Well, it does adjust my sense of identity. I know now why I've always felt like a space alien around that tribe people call "WASPs". I no longer need to see myself as a product of yesterday's America- of people who've never accepted me.
More importantly, the issues with my paternal grandmother explain a lot of family drama and might go a long way in contributing to the healing processes with some of the scars she left in her wake. Her life was troubled and unhappy and if I'm right, I'll be able to explain exactly why.
But all of this helps to confirm the guiding principle of my work in the most intimate way.
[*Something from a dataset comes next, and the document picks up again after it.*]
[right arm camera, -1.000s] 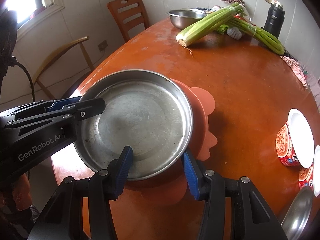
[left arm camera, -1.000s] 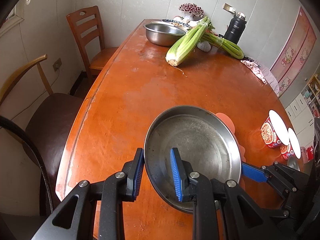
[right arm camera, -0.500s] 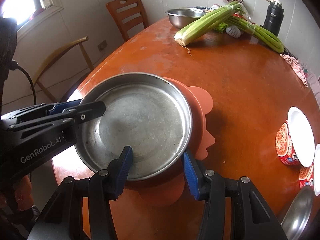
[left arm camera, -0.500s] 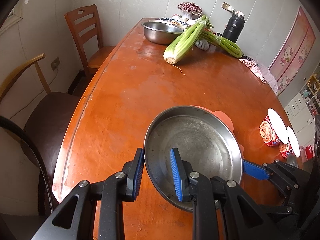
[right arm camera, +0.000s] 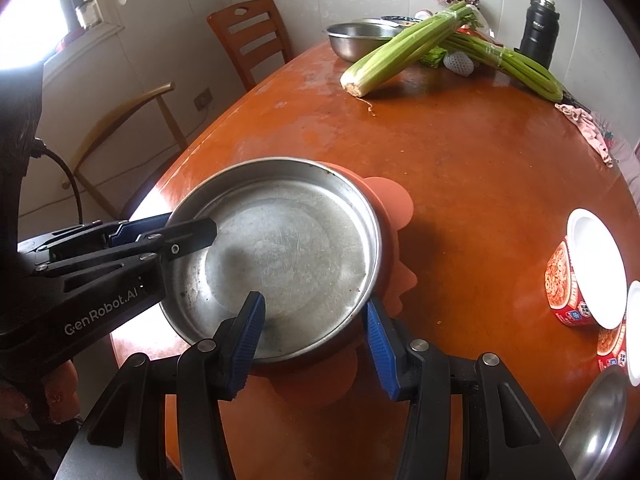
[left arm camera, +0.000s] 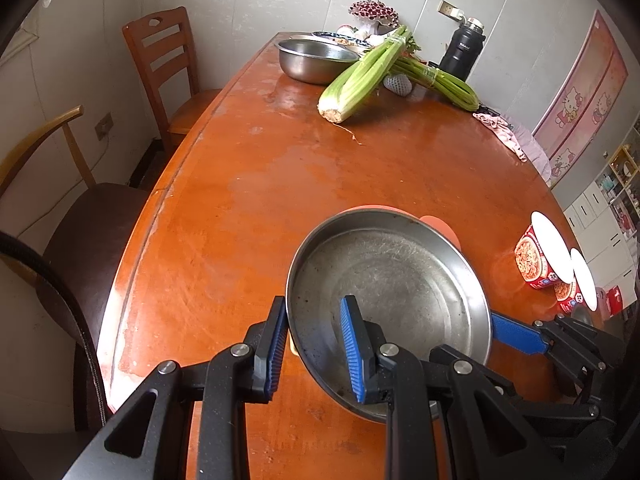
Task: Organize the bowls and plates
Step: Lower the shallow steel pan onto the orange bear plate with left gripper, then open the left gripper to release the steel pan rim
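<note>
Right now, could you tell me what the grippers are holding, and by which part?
Both hold the steel pan by its rim: left gripper at one side, right gripper at the near edge.

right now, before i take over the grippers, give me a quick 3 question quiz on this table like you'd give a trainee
1. True or false: the round steel pan lies over the orange flower-shaped plastic plate.
2. Which one stands by the green celery bunch at the far end of the red-brown wooden table?
A) a deep steel bowl
B) a glass jug
C) a blue kettle
3. What has its rim between the fingers of the left gripper?

Key: 1 true; 2 A; 3 the round steel pan.
</note>
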Demonstrator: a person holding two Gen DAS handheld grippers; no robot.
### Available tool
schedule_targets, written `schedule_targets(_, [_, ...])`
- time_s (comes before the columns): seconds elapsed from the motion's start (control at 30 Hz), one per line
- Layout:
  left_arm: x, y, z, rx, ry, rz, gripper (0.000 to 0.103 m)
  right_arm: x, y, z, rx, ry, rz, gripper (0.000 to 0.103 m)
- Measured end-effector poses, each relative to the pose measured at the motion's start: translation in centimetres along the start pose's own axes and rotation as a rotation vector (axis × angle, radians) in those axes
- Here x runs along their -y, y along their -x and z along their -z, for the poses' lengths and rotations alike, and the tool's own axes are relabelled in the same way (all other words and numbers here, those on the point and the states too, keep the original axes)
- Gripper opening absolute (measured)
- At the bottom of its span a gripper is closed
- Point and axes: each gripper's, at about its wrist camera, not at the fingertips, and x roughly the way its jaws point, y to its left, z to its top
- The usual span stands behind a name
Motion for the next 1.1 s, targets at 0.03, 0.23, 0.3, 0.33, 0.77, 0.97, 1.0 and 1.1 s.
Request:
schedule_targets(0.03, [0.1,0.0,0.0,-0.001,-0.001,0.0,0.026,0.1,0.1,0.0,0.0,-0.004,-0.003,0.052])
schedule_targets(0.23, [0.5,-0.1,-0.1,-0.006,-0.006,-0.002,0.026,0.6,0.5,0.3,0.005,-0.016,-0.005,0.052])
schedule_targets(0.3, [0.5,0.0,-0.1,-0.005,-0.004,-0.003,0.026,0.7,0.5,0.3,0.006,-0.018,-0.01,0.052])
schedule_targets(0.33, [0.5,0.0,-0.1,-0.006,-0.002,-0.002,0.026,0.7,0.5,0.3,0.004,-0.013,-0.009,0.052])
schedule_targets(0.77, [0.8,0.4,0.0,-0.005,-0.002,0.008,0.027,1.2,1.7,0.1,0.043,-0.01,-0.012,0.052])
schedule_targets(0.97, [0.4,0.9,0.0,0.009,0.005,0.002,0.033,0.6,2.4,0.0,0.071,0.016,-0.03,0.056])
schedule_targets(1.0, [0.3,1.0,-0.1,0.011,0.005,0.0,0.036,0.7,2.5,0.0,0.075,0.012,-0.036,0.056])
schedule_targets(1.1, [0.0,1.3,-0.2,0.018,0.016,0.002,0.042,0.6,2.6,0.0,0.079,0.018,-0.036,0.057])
That people construct false identities-- just as cultures construct false historical narratives-- for reasons that usually have to do with social pressures and then begin to believe those myths. And worse, pass them down to their children. But calling them myths does mythology a disservice- they're lies and they do harm.
And again, I begin to wonder if I am following my own internal directives or playing out a script written for me and encoded into my genes long before I was born. I've always seen DNA as much more than we're supposed to- I see it as an operating program with capabilities perhaps beyond physical reality. I see it as a database that we have yet to learn how to access.
The first step in accessing that database-- for you and I, that is-- might be through reverse-engineering the code by following its fingerprints on your own life.
†The truth is that while Evangelicals pissed their pants worrrying about pagans and New Agers, the real threat is their children are not leaving the churches for covens, they are leaving the churches in droves for the cold comforts of atheism and agnosticism. Most of these will be out of the reach of preacherly persuasion forever. (Predominantly Scots Irish) Evangelicals once pointed to mainline Protestant churches, with their greying heads and empty pews and crowed in triumph, not realizing they were really looking into their own future.